Tendemos a pensar, al menos yo, que lo que no vemos no existe. Arundhati Roy estaba desaparecida del mapa desde aquella maravilla que fue El dios de las pequeñas cosas y en mi pensamiento se había desvanecido en el aire. Leo ahora Mi refugio y mi tormenta, una autobiografía, y me doy cuenta de cuántas cosas ha estado haciendo Arundhati Roy aunque yo no tuviera la más mínima idea. Ha hecho cine, ha escrito un sinnúmero de artículos comprometidos, ha sido una activista política cuyas acciones le han llevado a la cárcel (al menos por un día) y ha participado activamente en la vida de su país. Por cierto, su refugio y su tormenta, es decir, la señora Roy, son su madre. Aquí les dejo con una cita de este libro.

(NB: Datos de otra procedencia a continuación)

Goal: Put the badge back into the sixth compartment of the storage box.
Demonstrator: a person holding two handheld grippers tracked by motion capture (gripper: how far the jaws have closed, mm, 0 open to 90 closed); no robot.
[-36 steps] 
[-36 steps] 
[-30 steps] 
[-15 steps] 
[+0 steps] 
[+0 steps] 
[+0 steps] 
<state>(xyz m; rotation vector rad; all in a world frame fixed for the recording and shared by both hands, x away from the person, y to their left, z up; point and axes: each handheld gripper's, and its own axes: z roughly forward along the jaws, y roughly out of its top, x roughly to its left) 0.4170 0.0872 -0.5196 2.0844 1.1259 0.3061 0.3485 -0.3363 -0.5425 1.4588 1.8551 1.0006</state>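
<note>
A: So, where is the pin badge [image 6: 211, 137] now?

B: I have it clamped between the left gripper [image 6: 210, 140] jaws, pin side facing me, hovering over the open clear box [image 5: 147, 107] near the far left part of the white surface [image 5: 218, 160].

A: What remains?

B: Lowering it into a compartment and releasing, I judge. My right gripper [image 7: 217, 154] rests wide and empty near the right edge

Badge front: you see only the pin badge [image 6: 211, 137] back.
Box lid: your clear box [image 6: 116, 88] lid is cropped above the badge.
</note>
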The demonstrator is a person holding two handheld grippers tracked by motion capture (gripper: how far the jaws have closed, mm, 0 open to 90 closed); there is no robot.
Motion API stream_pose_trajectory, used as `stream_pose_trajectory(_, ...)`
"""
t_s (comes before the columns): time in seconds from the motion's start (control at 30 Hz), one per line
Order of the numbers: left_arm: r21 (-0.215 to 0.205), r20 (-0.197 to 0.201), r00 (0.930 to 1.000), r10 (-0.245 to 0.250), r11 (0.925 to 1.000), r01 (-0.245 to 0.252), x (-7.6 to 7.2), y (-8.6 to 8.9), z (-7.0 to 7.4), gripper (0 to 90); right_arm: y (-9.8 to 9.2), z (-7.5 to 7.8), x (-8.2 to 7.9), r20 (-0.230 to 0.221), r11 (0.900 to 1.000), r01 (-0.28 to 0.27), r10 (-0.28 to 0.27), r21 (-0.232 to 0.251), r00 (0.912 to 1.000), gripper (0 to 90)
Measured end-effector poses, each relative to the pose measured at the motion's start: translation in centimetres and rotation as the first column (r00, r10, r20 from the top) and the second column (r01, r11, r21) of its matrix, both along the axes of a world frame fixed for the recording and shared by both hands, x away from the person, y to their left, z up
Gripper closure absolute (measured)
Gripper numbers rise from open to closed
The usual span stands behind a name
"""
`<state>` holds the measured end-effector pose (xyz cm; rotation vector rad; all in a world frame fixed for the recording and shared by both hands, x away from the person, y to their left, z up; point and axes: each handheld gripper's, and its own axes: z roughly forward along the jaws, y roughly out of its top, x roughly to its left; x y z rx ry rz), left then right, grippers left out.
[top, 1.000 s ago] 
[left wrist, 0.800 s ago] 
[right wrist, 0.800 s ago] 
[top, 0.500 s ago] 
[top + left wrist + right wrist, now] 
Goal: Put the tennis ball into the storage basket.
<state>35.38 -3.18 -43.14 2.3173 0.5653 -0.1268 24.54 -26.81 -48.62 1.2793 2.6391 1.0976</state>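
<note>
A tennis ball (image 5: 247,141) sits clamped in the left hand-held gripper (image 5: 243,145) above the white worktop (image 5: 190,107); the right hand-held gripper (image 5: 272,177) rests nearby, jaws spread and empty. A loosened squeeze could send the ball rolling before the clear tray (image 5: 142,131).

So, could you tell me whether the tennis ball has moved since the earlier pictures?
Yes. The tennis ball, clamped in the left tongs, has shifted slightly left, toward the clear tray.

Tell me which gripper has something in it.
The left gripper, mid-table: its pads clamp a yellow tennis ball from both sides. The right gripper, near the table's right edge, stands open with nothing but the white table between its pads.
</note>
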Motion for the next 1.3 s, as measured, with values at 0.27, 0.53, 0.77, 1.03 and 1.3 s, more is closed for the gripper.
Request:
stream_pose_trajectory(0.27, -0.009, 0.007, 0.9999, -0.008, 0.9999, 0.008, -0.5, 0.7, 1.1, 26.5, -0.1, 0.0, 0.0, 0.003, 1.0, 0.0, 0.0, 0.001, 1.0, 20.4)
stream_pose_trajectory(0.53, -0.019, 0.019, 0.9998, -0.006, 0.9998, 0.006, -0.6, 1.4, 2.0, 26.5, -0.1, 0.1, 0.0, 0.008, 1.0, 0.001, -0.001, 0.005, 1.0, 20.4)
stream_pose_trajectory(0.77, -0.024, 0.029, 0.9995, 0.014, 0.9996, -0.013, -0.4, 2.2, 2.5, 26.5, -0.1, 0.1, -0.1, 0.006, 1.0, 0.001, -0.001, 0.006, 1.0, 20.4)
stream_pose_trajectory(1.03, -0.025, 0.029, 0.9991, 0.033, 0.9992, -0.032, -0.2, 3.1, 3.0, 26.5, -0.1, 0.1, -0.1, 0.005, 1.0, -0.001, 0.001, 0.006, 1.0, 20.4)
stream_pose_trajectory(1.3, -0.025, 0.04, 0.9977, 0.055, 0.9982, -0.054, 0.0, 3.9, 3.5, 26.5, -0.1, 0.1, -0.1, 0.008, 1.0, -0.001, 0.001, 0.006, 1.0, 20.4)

«Siempre se me dieron mal la lengua y la literatura inglesas, desde el principio. Nunca entendí las reglas. La señora Roy me acribillaba las redacciones, me ponía un tres sobre diez y añadía comentarios como: «Horrible. Absurdo». Tenía razón. Eran una estupidez total y absoluta. Incluso entonces me daba cuenta de que la lengua en que escribía no era mía. Con «mía» no me refiero a mi lengua materna y con «lengua» no me refiero al inglés, el hindi, o el malayalam, sino a un lenguaje de escritora. Un lenguaje que yo utilizara, no que me utilizara a mí. Un lenguaje en el que pudiera describir para mí misma mi mundo multilingüe. Incluso entonces sabía que ese lenguaje estaba fuera, no dentro de mí. Sabía que no vendría a mí por su propio pie. Tenía que cazarlo, como a una presa. Descuartizarlo y comerlo. Y, cuando lo hiciera, sabía que ese lenguaje, mi lenguaje, facilitaría el flujo de la sangre por mi cuerpo. Estaba ahí fuera, en alguna parte, era un ser vivo, un animal-lenguaje, una cosa con rayas y con manchas que pacía a la espera de la depredadora en mí. Esta era la ley de mi selva. Mi sueño no era vegetariano y no violento.»